# Where are we?



## DET63 (Feb 15, 2011)

Last night, I was on a BART train whose operator announced that the train was at the end of the line at North Concord, and that everyone had to get off. That was fine, as the train was one of the commuter trips that doesn't go all the way to Pittsburg/Bay Point. Problem was, the train was approaching Concord (not _*North*_ Concord) as she made the announcement.

Why doesn't BART have automated on-board station announcements? Often passengers can't hear the train operators anyway. Some of them sound like they're taking orders at the drive-through window at McDonald's.


----------



## GiantsFan (Feb 15, 2011)

The problem is that bart is too noisy. Even if it were automated... we still wouldn't hear anything!






Bart needs to find a way to quiet down the trains... I read somewhere that the noise levels on bart are loud enough to cause permanent hearing loss!


----------



## Nexis4Jersey (Feb 16, 2011)

How Noisy are we talking about?


----------



## Devil's Advocate (Feb 16, 2011)

GiantsFan said:


> The problem is that bart is too noisy. Even if it were automated... we still wouldn't hear anything!

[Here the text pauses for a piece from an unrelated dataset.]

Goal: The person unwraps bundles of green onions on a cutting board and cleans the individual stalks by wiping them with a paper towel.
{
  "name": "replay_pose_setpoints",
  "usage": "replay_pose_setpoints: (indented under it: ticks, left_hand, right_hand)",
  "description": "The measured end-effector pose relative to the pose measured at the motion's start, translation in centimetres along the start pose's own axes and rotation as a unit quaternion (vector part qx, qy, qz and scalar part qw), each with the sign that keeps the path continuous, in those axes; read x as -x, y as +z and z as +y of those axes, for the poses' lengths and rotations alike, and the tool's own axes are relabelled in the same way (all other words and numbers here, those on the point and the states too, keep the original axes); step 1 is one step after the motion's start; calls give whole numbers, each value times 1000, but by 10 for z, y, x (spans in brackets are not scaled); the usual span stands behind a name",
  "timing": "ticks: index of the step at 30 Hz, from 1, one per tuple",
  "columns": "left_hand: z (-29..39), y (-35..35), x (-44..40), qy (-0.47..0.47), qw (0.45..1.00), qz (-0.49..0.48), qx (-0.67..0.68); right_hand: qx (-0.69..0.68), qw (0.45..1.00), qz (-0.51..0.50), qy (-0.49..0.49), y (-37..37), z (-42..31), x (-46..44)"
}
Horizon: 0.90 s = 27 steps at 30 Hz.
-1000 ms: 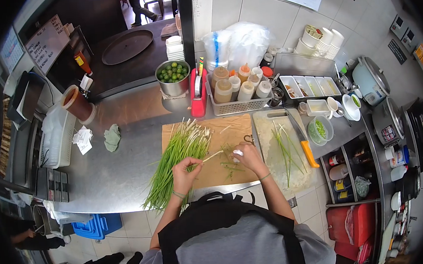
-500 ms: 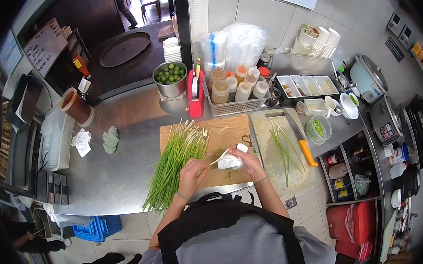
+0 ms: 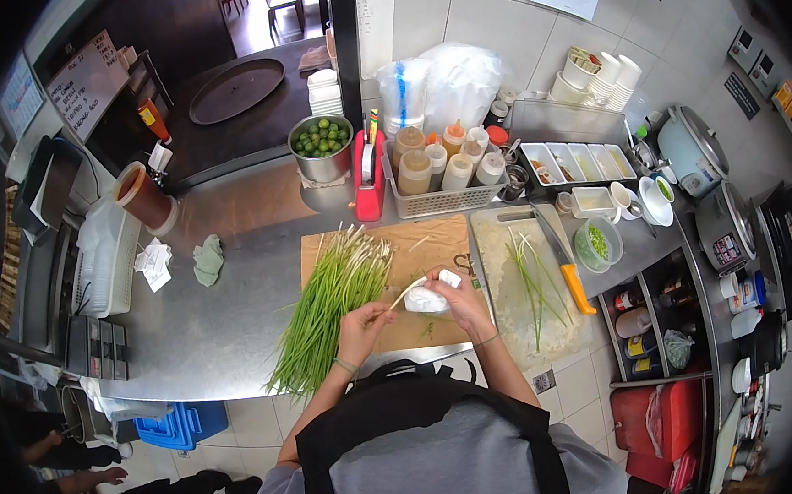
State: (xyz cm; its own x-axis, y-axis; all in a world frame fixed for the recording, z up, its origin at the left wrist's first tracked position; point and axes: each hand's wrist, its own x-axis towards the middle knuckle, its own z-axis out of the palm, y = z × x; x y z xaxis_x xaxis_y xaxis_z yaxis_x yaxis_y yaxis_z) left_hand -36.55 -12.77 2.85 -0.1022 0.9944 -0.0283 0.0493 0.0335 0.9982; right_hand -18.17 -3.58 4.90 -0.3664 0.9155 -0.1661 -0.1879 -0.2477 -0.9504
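Note:
Over a sheet of brown paper [image 3: 446, 236], my left hand [image 3: 363, 330] pinches a thin spring onion [image 3: 407, 291] whose pale end slants up to the right. My right hand [image 3: 466, 303] is closed around a crumpled white tissue [image 3: 426, 301], its fingertips at the pale end of that stalk. Left of both hands lies a big bunch of spring onions [image 3: 326, 318], white ends pointing away from me. A few separate green stalks [image 3: 533, 279] rest on the cutting board [image 3: 503, 331] to the right, beside an orange-handled knife [image 3: 577, 287].
Behind the paper stand a pot of green citrus fruit [image 3: 322, 165], a red tape dispenser [image 3: 369, 189] and a basket of squeeze bottles [image 3: 448, 197]. A tub of chopped greens [image 3: 597, 242] sits right of the board. Another person's hand [image 3: 109, 476] shows at lower left.
My hands have shifted only slightly, the stalk still between them. At lower left another person's hand has come into view. The person in the far doorway is out of sight.

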Motion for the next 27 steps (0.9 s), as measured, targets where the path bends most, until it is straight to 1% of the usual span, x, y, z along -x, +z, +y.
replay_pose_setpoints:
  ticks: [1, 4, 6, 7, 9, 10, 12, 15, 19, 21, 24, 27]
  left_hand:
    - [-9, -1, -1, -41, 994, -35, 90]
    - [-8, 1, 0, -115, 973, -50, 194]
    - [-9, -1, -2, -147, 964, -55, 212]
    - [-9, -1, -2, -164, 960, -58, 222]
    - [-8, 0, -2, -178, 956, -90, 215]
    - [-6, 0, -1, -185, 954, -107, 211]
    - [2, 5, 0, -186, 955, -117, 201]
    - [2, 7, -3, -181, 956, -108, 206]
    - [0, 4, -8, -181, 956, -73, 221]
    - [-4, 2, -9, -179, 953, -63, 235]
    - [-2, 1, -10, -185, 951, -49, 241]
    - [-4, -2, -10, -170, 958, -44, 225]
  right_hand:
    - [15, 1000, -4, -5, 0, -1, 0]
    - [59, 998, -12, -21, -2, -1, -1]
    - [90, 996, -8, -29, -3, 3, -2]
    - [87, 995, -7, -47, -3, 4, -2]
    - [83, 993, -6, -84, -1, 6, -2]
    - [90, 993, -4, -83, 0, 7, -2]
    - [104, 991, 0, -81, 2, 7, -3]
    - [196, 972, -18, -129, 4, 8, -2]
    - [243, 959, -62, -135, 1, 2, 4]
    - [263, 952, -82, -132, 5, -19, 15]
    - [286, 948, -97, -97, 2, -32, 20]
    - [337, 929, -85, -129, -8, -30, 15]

On other metro systems they have automated speakers _and_ LED screens. That way you can still see what's coming up even if you can't hear a thing.


----------



## The Davy Crockett (Feb 17, 2011)

DET63 said:


> Last night, I was on a BART train whose operator announced that the train was at the end of the line at North Concord, and that everyone had to get off. That was fine, as the train was one of the commuter trips that doesn't go all the way to Pittsburg/Bay Point. Problem was, the train was approaching Concord (not _*North*_ Concord) as she made the announcement.
> 
> Why doesn't BART have automated on-board station announcements? Often passengers can't hear the train operators anyway. Some of them sound like they're taking orders at the drive-through window at McDonald's.

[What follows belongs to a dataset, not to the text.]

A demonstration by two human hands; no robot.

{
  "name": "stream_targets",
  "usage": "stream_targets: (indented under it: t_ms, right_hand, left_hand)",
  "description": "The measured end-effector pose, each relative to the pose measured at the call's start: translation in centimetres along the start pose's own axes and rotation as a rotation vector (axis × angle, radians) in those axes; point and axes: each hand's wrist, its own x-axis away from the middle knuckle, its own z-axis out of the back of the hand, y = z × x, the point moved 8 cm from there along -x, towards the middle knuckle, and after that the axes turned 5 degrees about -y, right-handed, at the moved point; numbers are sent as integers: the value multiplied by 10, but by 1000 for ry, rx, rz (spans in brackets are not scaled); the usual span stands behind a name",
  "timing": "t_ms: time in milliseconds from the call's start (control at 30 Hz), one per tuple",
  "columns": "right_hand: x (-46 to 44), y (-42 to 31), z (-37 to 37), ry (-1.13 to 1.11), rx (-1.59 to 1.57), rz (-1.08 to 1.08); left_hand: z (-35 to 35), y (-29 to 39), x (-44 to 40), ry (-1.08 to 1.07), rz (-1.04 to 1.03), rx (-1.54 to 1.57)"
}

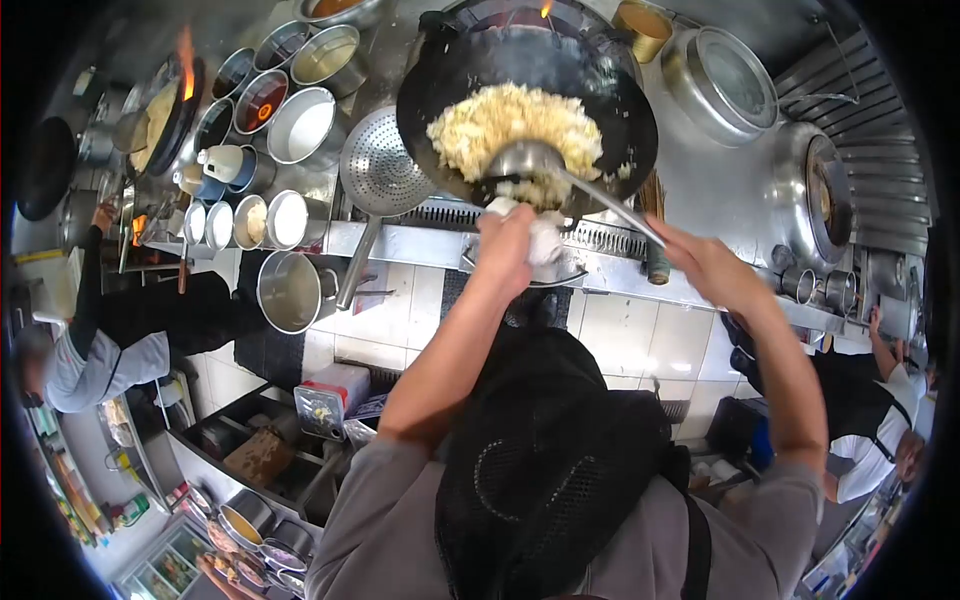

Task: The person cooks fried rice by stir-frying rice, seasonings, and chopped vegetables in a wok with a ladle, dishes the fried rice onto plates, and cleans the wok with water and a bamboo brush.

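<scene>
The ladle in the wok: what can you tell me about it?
The ladle looks like metal, with a wide, rounded bowl and a long, straight handle. Its bowl lies among the rice in the wok. The handle slants over the wok's near right rim to the right hand, which grips it. Blur hides finer detail.

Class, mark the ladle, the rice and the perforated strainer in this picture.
Ladle (pixel 527 157): head view, on its bowl.
Rice (pixel 515 112): head view, middle of the pile.
Perforated strainer (pixel 384 165): head view, on its holed bowl.
</scene>
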Motion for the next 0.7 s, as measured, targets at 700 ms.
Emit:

Good to know the operator was fully paying attention to her JOB. :angry: Afterall, its not like people's lives depend on her or anything! :help:

Some Metro operators here in the DC area have gotten into "hot water" for yapping on their cell phones while on duty. I wonder if she was not distracted in some similar fashion. hboy:


----------



## Trogdor (Feb 17, 2011)

The Davy Crockett said:


> Good to know the operator was fully paying attention to her JOB. :angry: Afterall, its not like people's lives depend on her or anything! :help:
> 
> Some Metro operators here in the DC area have gotten into "hot water" for yapping on their cell phones while on duty. I wonder if she was not distracted in some similar fashion. hboy:


Oh, for crying out loud. The operator announced the wrong station name. How you can equate that to endangering someone's life is beyond me.


----------



## The Davy Crockett (Feb 17, 2011)

Trogdor said:


> The Davy Crockett said:
> 
> 
> > Good to know the operator was fully paying attention to her JOB. :angry: Afterall, its not like people's lives depend on her or anything! :help:
> ...



The operator doen't know if she is at the end of her run or not, and you can't see that she seems distracted? It is her job to be paying attention to where she is and what is going on in and around the train she is in charge of. Some people don't see driving and being distracted as a problem, but the reality is that it can have deadly results.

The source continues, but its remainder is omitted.